Mansion which was once one of Merseyside's most expensive homes to get even bigger
Plans to develop a mansion which was one of the most expensive Merseyside homes on the market in 2019 have been passed.
The grand home was built in 1904 for a shipping magnate and given the name ‘Purley’.
In 2019, it was on the market for a huge £1.85m, making it one of the most expensive homes on the market in Merseyside.
Tonight’s meeting concerned a proposal for a two storey building, which will be ancillary, or complementary, to the existing building, rather than forming a separate dwelling as was the case in a separate application.
Compared to the previous proposal, the height of the planned new building was also reduced and trees will not be removed as part of the development.
A letter from Rachel Johnston, from Ainsley Gommon Architects, was read out at tonight’s meeting.
Ms Johnston’s letter said the proposal to create a separate building within the grounds of Purley was being made to offer additional amenity to the occupants.
It added that the proposed building’s height had been reduced from three storeys to two storeys and that it was set into the ground meaning it would have less of an impact on the main house.
Ms Johnston’s document also stated that a green roof will blend in with the surroundings and fit into the varied architectural style of the area.
Therefore, the building would not be detrimental to the conservation area in which it was located or Purley itself.

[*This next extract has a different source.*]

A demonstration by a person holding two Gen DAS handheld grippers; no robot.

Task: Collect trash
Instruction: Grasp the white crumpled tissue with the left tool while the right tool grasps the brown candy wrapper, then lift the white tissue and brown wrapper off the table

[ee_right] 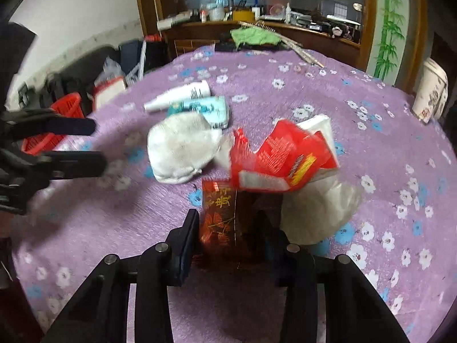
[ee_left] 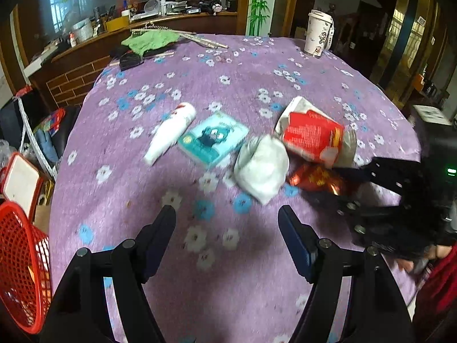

However, Nicholas Lean, from the Caldy Society, was against the plan.
He said it had generated a huge amount of public interest in the local area and that he was worried the applicant would remove the wall at the front of the property to help construction vehicles to access the site.
Mr Lean thought the committee should defer its decision to allow for meetings to take place to discuss this and other issues with the application.
Conservative councillor Jenny Johnson asked Mr Lean if a condition was put on the application to make sure the construction access was only temporary, would his fears be allayed?
But Mr Lean said that once the sandstone wall was gone that would be it. He did not think the wall could be restored in a satisfactory way.
Cllr Stuart Kelly, a Liberal Democrat who chairs the committee, said the key issue was whether the new building would impact on the setting of the existing one and the conservation area.
Labour councillors Steve Foulkes and Samantha Frost wanted to know how the council could ensure the new building was only ancillary to the main one and that new residents would not move in.
Council officers said things such as separate bills or the creation of a separate address would alert them to the possibility that the building was being used as a separate dwelling.
Ultimately, the committee decided that the new building would not harm the area or the site itself sufficiently enough to knock the application back and unanimously approved the proposal.